Saturday, January 5, 2013

Back to normal

Hi everyone.  I've been offline for a few days.  My dad was visiting from out of town so I wanted to spend the time with him since I don't get to see him very often.  It was a great visit.  I hardly get time alone with just him ... there's always a ton of family around so this was nice.  I had been sending him and my stepmom pictures of my weight loss progress along the way since they live in another state, but that's not the same as what you can see in person.  He was just absolutely floored at the difference in me.  In fact, as much as he appreciated all of my hard work to get to this spot, I felt like I needed to see things through his eyes even more.  My dad has always been a straight shooter.  He never minces words and tells you what he thinks.  When he gives a compliment or says a kind word, it's not because he thinks it's the polite or nice thing to do; he does it because it's what is truly in his heart.  So when he saw me, he said, "You look terrific, kiddo."  I even heard him talking to my stepmom on the phone when I was putting something away in the kitchen, telling her I look like the same Kathy, just much smaller. 

Lately, my head is telling me that I'm as big as ever and nothing was convincing me otherwise.  We are always our own worse critics, that's for sure.  My dad brought me back to reality with a metaphorical kick in the pants ... and I needed it.  Weight loss is more than just about the weight we have lost.  It is an incredibly, incredibly emotional journey.  If it was just about calories in/calories out, we'd all have this made in the shade.  But oh my gosh, it's light years more than just that.  For me, it touches on every dynamic of my life in some way.  The weight has been in control of how I feel about myself, the people around me, my place in this world and just so much more.  Here's a good example:  whenever I would go out to restaurants, I'd avoid going to the booth since I either had to squeeze my body into the seat, cutting off my circulation, or I wouldn't fit at all.  Let me tell you, that moment when you realize you don't fit in front of other patrons who are just staring at you is beyond humiliating.  While my dad was here, we went out to eat several times and I found myself asking him each and every time if he wanted to sit at a table when, in actuality, I was the one that wanted the comfort of the table.  When we'd end up sitting in a booth, I'd hold my breath while sitting down, absolutely sure I wouldn't fit.  Of course I fit just fine, with an incredible amount of room to spare.  There is just so much fear in me at times, perhaps scared that all the weight I've lost is just a figment of my imagination or that any weight gain means I've gained all the weight back.  I can be really silly at times, living in a black and white world.  It was an eye-opening experience watching my dad because I definitely am my father's daughter and he is the mirror image of what I was like back at 417 pounds.  Yet, I could see how much I have changed just being with him.  Things I was unwilling to do before are easily a part of my life now.  I'm willing to try/eat foods I never would have before because they were fat-free, I regularly incorporate exercise in my day and I'm just more open-minded than I used to be.  There's just got to be a middle ground where the two parts of my brain meet.

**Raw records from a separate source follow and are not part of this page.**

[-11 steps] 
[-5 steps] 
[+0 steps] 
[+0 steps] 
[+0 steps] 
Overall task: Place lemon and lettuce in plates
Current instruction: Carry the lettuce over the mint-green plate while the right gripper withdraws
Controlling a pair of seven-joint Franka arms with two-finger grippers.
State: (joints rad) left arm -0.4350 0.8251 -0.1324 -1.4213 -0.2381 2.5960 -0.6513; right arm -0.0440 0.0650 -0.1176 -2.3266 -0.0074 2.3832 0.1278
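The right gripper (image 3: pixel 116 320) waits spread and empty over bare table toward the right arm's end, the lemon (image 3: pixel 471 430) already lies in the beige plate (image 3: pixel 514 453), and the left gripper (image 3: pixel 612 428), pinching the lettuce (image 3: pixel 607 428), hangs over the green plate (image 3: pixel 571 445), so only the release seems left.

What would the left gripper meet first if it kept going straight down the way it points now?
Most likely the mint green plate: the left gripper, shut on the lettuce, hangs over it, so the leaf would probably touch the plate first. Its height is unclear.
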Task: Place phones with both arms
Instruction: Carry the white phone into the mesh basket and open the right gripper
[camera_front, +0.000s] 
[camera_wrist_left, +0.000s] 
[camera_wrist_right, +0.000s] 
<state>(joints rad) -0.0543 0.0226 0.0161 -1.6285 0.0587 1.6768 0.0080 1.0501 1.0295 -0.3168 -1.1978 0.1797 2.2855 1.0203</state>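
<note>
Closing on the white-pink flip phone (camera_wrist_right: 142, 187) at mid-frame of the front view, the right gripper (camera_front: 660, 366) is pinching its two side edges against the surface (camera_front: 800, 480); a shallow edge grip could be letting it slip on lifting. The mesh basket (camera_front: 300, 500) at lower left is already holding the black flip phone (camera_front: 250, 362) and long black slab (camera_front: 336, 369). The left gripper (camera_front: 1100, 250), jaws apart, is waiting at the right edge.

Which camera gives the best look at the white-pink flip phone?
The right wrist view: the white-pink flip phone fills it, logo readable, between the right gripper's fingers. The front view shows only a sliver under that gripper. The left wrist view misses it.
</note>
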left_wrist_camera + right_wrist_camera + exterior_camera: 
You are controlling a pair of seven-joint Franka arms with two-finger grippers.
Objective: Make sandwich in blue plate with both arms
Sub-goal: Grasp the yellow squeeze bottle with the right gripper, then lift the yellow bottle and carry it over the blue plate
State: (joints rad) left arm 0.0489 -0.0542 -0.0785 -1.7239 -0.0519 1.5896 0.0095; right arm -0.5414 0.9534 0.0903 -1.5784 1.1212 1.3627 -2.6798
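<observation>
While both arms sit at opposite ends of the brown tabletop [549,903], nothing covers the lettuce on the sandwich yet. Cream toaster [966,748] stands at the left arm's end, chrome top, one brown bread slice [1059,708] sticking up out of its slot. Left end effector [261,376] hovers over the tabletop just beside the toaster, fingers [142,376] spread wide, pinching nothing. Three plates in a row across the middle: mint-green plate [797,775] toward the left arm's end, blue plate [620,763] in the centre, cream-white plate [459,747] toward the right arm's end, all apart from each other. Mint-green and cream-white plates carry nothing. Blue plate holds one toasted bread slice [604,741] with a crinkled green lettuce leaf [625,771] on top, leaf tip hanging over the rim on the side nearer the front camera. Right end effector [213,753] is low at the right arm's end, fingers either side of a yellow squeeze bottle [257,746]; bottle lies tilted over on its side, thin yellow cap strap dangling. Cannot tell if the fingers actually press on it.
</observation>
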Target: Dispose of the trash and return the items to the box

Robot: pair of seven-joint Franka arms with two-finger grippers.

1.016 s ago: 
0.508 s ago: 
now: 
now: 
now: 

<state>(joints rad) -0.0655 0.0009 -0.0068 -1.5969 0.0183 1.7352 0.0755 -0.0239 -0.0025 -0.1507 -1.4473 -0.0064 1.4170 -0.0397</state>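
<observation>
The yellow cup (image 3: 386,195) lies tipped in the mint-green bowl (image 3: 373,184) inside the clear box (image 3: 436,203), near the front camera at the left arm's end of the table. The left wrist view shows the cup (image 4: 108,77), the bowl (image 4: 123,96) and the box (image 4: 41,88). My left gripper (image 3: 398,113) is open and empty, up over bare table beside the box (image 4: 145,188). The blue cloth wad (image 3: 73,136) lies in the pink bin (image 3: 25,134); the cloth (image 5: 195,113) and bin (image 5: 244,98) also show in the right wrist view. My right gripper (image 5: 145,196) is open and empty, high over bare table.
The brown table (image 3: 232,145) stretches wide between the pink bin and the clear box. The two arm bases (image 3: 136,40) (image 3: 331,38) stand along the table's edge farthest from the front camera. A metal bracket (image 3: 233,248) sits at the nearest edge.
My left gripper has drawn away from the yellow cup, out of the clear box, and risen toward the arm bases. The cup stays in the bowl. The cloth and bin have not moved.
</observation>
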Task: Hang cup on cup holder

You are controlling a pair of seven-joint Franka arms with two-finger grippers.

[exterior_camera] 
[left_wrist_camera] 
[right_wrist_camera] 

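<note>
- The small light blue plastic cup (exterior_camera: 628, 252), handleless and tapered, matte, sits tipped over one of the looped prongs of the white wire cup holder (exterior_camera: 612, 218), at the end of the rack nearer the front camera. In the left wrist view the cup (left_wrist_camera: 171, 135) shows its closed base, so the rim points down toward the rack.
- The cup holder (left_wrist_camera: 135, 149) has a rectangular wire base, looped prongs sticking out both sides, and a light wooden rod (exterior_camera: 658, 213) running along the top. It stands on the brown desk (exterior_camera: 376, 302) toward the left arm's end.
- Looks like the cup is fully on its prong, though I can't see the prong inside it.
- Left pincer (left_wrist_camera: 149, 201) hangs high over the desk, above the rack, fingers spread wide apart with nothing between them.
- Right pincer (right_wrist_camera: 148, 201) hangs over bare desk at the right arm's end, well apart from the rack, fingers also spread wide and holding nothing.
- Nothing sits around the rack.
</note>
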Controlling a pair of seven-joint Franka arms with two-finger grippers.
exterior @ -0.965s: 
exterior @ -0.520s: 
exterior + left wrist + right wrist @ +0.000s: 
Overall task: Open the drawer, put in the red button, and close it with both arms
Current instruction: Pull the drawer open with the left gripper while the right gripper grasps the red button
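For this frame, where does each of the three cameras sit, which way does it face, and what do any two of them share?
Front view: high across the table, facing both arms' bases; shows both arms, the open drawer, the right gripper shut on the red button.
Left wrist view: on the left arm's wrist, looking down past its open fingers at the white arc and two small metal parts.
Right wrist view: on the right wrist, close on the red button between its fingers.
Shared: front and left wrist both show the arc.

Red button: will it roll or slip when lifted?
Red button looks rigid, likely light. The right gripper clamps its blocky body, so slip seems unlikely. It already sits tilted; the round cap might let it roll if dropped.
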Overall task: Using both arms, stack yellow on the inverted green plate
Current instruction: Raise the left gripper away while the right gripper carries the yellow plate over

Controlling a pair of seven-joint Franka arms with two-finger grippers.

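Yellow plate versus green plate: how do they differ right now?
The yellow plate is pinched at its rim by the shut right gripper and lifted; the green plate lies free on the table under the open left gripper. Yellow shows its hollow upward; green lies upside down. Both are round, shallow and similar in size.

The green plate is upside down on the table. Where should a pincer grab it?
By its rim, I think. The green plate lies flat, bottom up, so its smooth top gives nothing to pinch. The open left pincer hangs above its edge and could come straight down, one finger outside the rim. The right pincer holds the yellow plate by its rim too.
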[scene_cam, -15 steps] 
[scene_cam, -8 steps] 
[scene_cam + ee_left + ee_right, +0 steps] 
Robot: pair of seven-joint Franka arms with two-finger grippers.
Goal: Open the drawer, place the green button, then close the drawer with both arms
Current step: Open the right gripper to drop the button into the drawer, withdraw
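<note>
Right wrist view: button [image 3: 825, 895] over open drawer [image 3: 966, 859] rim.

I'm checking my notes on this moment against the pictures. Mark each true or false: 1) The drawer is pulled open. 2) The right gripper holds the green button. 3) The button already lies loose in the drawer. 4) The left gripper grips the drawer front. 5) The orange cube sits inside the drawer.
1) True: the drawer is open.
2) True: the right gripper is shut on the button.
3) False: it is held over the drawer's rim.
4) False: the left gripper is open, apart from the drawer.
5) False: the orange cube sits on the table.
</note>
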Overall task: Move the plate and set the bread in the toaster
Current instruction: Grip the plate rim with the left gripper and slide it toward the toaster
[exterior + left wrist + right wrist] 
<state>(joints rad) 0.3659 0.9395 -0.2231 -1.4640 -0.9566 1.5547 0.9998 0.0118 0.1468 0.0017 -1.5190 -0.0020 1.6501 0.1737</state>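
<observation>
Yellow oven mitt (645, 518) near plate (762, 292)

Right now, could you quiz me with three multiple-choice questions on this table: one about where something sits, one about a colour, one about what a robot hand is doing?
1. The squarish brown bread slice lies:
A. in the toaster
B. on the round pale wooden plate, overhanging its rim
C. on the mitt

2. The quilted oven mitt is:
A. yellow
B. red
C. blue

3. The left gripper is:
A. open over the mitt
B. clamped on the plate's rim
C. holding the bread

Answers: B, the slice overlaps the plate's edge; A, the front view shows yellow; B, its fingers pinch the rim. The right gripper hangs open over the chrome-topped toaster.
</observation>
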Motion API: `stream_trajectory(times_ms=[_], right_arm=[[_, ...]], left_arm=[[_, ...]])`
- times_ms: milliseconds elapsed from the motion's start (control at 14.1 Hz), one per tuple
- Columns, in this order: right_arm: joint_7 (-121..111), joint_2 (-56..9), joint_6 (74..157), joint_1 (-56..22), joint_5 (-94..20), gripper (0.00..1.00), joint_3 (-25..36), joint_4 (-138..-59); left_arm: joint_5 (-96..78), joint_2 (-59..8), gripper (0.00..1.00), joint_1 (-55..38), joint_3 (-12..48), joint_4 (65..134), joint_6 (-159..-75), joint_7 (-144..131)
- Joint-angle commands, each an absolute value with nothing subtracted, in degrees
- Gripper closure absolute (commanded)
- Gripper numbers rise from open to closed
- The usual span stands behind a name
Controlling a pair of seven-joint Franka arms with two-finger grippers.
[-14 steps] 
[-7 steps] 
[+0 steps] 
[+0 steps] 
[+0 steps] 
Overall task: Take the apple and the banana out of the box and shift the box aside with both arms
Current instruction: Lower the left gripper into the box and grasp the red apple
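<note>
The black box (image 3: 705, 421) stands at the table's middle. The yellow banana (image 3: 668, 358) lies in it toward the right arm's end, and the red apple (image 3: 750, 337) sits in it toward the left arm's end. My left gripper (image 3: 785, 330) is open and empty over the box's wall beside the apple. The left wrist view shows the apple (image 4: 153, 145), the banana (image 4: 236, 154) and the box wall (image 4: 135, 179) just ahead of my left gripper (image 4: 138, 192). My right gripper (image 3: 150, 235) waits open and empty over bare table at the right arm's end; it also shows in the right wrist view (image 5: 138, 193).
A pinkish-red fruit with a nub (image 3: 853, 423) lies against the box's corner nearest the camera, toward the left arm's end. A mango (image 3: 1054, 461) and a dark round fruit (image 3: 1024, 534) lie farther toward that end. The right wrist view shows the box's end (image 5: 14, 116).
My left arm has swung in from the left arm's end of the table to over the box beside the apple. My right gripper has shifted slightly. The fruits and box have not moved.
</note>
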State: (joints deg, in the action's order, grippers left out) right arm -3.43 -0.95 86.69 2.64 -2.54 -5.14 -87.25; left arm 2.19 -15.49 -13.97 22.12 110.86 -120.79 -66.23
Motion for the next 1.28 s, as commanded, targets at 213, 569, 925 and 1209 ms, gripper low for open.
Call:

In terms of my extremely low blood sugar readings, things have improved greatly on that front.  I have been monitoring my numbers religiously and adjusting the types of food that I am eating at my meals as a result.  I mostly have had to increase the amount of carbs I have, which is a hard thing for me to do because I seem to want to fight that.  My brain says I should be eating less carbs, but when I do, I suffer as a result.  My sleep pattern hasn't gotten better, but I feel like if I continue staying the course and follow my doctor's advice when I see her in a week, things will continue to improve. I am not taking the diabetes medication that the clinic gave me until I speak with my doctor.  In fact, I'm no longer following the food plan they gave me once I went back on full-food.  It's just not a good plan for someone who suffers from low blood sugar.  For right now, I'm planning on continuing the weekly sessions at the clinic and going into maintenance when the time comes.  However, I don't know if it's something I'll be doing in the future.  It's still $50 a week to go and part of me wonders if I shouldn't spend the time and money going to see a therapist to help with all the weight issues.  This is not to say my experience with Optifast wasn't wonderful, because it was, but I'm in the second phase of my journey - off the fast, eating real food, getting in real exercise and dealing with the difficulties of keeping the weight off while continuing to lose more.  Trust me when I tell you it is so much easier to be on the fast then off of it.  If you're on it right now and you're anxious to get back to the real world, I can tell you with absolute certainty that this is not easier.  It's different, but definitely not easier.  The continuing support I receive from others walking the same path as I am walking, as well as the love of friends and family, is my rock as I go through all of this.  This blog has also become vitally important to me.  Most of you don't know me personally and will likely never meet me in person - I'm just some person who has written everything down as I walk through life to get to a healthier place - but I can just let my thoughts out here.  Maybe someone reading it understands what I'm going through, but I know that just the act of doing so helps me tremendously.  So, thank you for taking the time to read and commenting when you can.  It means a lot to me and so do all of you.  I mean that sincerely.